D. Cramer’s Rule; 1. 6x+3y= 6; 5x-3y=3 2. 2x-3y=5; 4x+10y=4


1
Expert's answer
2022-03-16T14:18:20-0400

1.

"\\begin{cases}\n 6x+3y= 6 \\\\\n 5x-3y=3\n\\end{cases}"


"\\Delta = det\\begin{vmatrix}\n 6 & 3 \\\\\n 5 & -3\n\\end{vmatrix} = 6\\cdot(-3) - 3 \\cdot 5 = -33"


"\\Delta_1 = det\\begin{vmatrix}\n 6 & 3 \\\\\n 3 & -3\n\\end{vmatrix} = 6 \\cdot (-3) - 3 \\cdot 3 = -27"

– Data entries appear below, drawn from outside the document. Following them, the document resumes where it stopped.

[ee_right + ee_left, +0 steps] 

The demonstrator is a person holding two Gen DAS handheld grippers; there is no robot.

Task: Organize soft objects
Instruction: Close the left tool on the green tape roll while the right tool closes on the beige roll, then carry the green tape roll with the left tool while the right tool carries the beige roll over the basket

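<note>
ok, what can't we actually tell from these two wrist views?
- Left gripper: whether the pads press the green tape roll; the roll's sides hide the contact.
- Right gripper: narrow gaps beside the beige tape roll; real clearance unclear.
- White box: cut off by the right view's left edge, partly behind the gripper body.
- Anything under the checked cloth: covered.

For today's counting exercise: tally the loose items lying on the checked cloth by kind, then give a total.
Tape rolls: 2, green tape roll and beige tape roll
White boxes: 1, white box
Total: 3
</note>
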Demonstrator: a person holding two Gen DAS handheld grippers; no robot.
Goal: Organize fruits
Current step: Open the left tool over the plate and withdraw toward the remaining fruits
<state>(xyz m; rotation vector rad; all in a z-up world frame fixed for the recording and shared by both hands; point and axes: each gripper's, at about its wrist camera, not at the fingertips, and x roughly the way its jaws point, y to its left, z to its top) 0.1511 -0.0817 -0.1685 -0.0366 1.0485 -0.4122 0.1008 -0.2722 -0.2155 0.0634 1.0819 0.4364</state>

"\\Delta_2 = det\\begin{vmatrix}\n 6 & 6 \\\\\n 5 & 3\n\\end{vmatrix} = 6 \\cdot 3 - 6 \\cdot 5 = -12"


"x = \\frac{\\Delta_1}{\\Delta} = \\frac{-27}{-33} =\\frac{9}{11}"


"y = \\frac{\\Delta_2}{\\Delta} = \\frac{-12}{-33} =\\frac{4}{11}"


2.

"\\begin{cases}\n 2x-3y=5 \\\\\n 4x+10y=4\n\\end{cases}"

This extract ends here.